Current State of ASC Payments:
- In a January 2003 report, the Office of the Inspector General (OIG) recommended greater parity between ASC and HOPD payments rates because current disparities result in an estimated $1.1 billion in additional Medicare program payments.
- In a March 2004 report, the Medicare Payment Advisory Commission (MedPAC), recommended the following:
- Create more payment groups based on clinical and cost similarity;
- Use more recent cost data;
- Utilize the HOPD APC groups and eliminate the “approved” list. Establish an “exclusionary” list to protect patient safety.
- Base ASC payment rates on the with HOPD prospective payment system to ensure that Medicare does not pay more for the same procedure in either setting and eliminate site-of-service differentials.
- The Medicare Prescription Drug, Improvement, and Modernization Act of 2003 (MMA) froze ASC payments at 2003 levels until 2009, and requires CMS to implement a new ASC payment system, sometime between January 2006 and January 2008.
ASIPP’s Concerns and Recommendations:
- ASIPP strongly supports a shift from an “approved” list to an “exclusionary” list because CMS has not yet developed a rational and efficient process for adding procedures to the “approved list.”
- ASIPP agrees that the HOPD payment methodology is more refined than the method used to calculate ASC payments, but stresses that there still are significant problems with the accuracy of hospital claims data and hospitals reporting of costs and charges. Consequently, should the ASC payment system be based on the HOPD system there must be a safety net built in to ensure adequate cost coverage.

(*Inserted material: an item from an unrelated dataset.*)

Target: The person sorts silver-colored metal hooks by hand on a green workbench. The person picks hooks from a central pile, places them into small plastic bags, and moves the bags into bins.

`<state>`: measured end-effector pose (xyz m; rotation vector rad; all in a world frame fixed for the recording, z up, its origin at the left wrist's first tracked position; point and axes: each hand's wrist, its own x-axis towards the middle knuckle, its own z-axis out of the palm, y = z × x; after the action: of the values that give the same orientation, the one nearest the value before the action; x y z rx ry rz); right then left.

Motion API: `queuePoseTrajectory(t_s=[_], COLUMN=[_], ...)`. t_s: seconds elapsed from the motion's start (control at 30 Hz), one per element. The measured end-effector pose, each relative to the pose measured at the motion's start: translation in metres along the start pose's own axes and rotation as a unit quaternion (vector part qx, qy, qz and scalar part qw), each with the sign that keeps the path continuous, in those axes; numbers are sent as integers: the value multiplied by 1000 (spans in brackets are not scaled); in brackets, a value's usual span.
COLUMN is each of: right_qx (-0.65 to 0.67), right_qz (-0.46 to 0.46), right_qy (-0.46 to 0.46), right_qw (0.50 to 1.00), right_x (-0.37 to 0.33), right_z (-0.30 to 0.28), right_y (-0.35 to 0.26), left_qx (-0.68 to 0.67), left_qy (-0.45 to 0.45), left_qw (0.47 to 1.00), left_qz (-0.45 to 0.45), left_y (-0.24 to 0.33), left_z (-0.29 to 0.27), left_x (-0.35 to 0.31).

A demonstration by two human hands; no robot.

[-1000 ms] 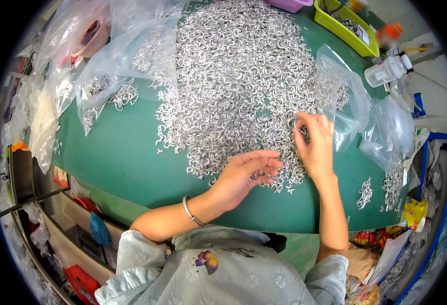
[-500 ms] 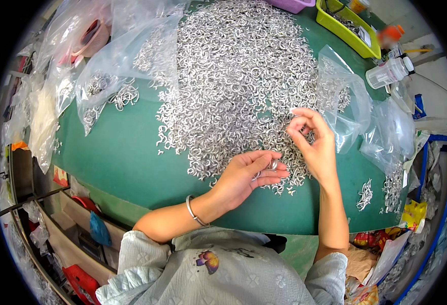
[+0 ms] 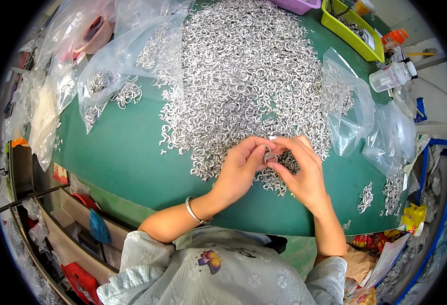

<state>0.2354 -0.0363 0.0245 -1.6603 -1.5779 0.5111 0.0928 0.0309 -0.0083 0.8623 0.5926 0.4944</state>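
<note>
A large heap of small silver metal rings [image 3: 243,81] covers the middle of a green table [image 3: 127,157]. My left hand [image 3: 241,168] and my right hand [image 3: 304,173] meet at the heap's near edge. Their fingertips pinch small metal rings [image 3: 269,155] together between them, one ring in each hand's grip. A silver bangle [image 3: 193,211] sits on my left wrist. Whether the two rings are linked is too small to tell.
Clear plastic bags with more rings lie at the left [image 3: 116,76] and right [image 3: 348,107]. A yellow-green tray [image 3: 353,33] and a white bottle [image 3: 392,76] stand at the back right. Small ring clusters [image 3: 365,195] lie at the right edge. Shelves with clutter sit below left.
My right hand lifted a ring from the heap and came toward my left. Both hands rose and joined, fingertips now pinching rings together.
</note>
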Motion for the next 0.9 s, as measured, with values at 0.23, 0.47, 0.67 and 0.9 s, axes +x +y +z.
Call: queuePoseTrajectory(t_s=[0.23,0.47,0.67,0.9], right_qx=[-65,181,238,23], right_qz=[-101,-33,3,-96], right_qy=[66,75,52,-51], right_qw=[991,980,970,994], right_x=[-6,-14,-9,-1], right_z=[10,16,5,-13], right_y=[0,14,19,-7], left_qx=[-37,-23,-57,-86], left_qy=[18,19,-2,-61], left_qw=[999,1000,996,983], left_qz=[-7,4,-65,-152], left_y=[2,6,10,15], left_z=[0,2,-3,-13], left_x=[1,0,3,4])
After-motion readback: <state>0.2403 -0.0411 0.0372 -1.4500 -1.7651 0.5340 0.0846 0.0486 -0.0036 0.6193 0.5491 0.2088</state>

- It would be inaccurate to assume that it costs hospitals more to furnish all services, and, that ASCs should, therefore, be paid some percentage less then hospitals. This will lead to the same site-of-service discrepancies the OIG and MedPAC believe need to be eliminated.
- For example, should the decision be made to pay ASCs 75% of the payment rates paid for hospital outpatient department services all of the following services would be paid well below current ASC rates and less than it costs to purchase the supplies to perform the procedure.
Procedure CPT Code Current ASC 75% HOPD
Spinal puncture 62270 $333 $93
Nerve injections 64415, 64415, $333 $93
64417, 64420
64430, 64517
Blood patch 2273 $333 $231
Nerve injections 64410, 64421 $333 $231
64472, 64476
G0260,
Nerve injections 62280, 62281 $333 $249
62282, 62310
62311. 62318
62319, 64470
64475, 64479
64480, 64483
64484, 64510
64520, 64530
64623, 64627
64680
- To ensure continued access, payment changes must accurately reflect the costs of delivering services.